*** Opening Data for analysis ***

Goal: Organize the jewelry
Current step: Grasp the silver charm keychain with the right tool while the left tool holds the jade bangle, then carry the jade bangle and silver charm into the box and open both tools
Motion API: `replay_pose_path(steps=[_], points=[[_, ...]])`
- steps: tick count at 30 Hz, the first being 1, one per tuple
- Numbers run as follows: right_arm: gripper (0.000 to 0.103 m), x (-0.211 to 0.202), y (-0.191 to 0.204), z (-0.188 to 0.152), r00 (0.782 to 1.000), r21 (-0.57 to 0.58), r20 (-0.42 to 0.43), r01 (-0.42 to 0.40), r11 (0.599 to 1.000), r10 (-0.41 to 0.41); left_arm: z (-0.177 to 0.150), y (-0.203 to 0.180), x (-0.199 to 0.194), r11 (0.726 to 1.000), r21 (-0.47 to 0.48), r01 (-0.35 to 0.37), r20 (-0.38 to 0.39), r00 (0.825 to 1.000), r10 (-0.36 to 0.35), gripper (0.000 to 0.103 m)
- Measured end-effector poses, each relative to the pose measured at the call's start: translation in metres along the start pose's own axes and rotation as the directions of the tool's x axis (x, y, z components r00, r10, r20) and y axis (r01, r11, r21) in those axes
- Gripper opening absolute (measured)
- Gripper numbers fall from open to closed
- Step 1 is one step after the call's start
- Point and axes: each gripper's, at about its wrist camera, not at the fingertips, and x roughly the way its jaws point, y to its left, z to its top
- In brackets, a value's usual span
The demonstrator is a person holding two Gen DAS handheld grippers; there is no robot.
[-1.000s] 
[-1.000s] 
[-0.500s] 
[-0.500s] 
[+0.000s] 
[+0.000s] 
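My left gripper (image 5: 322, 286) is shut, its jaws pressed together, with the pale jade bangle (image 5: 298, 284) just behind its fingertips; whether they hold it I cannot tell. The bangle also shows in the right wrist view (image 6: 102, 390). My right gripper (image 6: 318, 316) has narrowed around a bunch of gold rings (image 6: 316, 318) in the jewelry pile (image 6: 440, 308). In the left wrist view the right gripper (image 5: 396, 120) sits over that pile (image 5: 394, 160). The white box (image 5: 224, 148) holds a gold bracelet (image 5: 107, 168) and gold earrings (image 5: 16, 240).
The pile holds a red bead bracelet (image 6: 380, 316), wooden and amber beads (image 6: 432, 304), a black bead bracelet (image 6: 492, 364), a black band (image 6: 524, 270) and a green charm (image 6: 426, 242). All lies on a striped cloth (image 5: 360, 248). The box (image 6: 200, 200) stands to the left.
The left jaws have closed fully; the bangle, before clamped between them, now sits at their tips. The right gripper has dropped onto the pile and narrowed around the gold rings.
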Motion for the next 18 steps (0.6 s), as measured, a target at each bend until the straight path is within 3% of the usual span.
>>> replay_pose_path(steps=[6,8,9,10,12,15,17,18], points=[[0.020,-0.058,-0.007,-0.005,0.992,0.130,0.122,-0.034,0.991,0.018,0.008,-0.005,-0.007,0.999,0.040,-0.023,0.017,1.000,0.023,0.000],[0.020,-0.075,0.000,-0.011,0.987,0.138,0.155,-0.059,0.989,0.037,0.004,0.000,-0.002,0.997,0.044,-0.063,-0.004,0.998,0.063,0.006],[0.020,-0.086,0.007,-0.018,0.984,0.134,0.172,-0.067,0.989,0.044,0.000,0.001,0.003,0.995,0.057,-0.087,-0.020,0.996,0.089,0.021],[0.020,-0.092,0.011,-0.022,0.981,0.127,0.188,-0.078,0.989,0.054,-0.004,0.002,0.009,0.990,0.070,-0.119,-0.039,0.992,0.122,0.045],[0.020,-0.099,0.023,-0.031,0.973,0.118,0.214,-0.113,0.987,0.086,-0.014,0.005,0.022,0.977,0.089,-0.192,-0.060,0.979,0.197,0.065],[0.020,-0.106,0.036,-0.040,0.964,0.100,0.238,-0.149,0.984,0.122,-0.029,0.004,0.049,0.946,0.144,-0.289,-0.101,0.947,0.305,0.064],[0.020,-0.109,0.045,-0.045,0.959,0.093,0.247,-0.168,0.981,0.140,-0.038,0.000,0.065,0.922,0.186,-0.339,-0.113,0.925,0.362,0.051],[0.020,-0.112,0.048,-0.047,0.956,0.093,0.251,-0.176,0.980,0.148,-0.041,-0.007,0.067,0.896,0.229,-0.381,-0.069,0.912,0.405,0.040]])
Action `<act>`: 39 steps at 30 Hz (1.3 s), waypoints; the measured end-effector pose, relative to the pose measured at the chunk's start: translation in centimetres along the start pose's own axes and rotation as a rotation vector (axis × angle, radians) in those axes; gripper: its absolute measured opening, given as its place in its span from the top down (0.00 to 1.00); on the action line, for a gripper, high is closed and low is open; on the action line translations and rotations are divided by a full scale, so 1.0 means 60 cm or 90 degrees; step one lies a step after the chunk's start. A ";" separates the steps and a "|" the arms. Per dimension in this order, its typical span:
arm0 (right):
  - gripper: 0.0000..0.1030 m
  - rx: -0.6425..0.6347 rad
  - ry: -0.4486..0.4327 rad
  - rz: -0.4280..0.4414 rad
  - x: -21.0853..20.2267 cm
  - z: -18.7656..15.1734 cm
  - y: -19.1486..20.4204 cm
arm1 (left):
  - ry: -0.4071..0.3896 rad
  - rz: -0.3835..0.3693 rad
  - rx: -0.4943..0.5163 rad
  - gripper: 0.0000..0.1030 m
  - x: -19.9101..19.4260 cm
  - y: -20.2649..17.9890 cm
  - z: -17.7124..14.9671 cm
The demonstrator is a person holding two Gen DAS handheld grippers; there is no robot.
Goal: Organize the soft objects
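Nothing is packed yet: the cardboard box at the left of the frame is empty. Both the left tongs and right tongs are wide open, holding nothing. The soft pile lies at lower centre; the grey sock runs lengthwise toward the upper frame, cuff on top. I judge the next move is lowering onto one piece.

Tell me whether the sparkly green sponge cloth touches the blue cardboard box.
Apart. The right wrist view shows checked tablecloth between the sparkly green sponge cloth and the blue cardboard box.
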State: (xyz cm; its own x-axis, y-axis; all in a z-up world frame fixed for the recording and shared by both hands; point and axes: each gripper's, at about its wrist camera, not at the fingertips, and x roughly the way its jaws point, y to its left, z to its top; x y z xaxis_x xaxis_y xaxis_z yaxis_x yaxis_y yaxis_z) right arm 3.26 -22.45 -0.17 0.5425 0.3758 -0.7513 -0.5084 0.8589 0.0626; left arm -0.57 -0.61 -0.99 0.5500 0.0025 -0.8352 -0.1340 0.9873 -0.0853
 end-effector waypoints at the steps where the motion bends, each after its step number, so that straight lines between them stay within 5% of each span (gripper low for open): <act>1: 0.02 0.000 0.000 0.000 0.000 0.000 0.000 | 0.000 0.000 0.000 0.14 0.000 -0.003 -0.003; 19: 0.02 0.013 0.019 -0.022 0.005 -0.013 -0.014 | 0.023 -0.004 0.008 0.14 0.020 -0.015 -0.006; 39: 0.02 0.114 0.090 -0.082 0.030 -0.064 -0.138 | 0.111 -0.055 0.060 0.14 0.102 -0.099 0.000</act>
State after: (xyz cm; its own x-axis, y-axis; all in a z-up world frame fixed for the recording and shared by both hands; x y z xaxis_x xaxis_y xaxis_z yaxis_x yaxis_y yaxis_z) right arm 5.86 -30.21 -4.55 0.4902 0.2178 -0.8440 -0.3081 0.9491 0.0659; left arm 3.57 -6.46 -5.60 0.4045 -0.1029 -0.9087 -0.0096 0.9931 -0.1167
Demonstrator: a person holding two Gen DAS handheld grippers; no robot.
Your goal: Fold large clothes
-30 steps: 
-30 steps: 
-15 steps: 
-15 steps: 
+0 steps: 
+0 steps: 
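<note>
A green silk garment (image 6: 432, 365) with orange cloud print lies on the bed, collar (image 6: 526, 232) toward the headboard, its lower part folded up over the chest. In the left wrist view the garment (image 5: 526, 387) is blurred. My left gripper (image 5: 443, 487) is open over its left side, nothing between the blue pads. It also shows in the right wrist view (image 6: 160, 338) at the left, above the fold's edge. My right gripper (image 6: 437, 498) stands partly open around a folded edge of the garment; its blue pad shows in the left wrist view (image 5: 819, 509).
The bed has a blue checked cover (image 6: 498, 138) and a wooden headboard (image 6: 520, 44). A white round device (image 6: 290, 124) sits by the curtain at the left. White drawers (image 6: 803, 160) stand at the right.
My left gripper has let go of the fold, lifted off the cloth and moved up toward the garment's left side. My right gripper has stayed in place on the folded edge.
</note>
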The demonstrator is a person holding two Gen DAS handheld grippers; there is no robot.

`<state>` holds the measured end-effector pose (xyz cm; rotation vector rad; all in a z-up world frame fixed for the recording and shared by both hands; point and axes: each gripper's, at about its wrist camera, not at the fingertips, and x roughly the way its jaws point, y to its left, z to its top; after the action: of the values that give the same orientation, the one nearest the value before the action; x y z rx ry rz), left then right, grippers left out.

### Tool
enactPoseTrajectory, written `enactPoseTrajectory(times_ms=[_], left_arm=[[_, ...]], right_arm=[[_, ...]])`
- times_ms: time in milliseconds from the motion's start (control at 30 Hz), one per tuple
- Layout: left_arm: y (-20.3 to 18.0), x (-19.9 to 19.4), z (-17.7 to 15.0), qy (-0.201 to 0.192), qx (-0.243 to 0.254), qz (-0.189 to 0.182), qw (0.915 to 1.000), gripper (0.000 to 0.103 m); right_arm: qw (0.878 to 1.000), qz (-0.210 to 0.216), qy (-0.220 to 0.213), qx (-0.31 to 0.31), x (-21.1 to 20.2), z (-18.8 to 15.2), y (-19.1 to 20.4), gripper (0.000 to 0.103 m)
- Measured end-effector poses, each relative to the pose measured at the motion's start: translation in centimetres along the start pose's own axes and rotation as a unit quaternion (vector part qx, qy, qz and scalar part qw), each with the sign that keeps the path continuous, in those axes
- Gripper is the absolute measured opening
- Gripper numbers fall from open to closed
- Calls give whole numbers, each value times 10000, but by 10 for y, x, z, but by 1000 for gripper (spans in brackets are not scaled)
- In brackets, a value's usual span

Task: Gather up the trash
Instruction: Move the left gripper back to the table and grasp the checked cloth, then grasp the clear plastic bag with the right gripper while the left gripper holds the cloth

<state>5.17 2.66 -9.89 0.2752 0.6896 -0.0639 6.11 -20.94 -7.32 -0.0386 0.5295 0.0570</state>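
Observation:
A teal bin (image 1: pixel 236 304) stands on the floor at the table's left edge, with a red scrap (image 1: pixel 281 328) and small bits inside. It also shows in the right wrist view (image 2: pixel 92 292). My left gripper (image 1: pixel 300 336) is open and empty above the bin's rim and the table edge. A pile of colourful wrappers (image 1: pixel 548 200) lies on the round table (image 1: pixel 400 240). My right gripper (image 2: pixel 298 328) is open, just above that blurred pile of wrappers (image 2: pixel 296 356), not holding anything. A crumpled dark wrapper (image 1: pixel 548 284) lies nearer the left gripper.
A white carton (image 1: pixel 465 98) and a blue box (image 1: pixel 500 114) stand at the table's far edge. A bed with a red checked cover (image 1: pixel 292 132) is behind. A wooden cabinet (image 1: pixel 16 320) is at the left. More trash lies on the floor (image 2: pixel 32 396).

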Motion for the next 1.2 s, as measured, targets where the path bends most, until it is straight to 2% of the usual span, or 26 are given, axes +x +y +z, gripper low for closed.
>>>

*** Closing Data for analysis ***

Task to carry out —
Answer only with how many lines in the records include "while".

Answer space —
2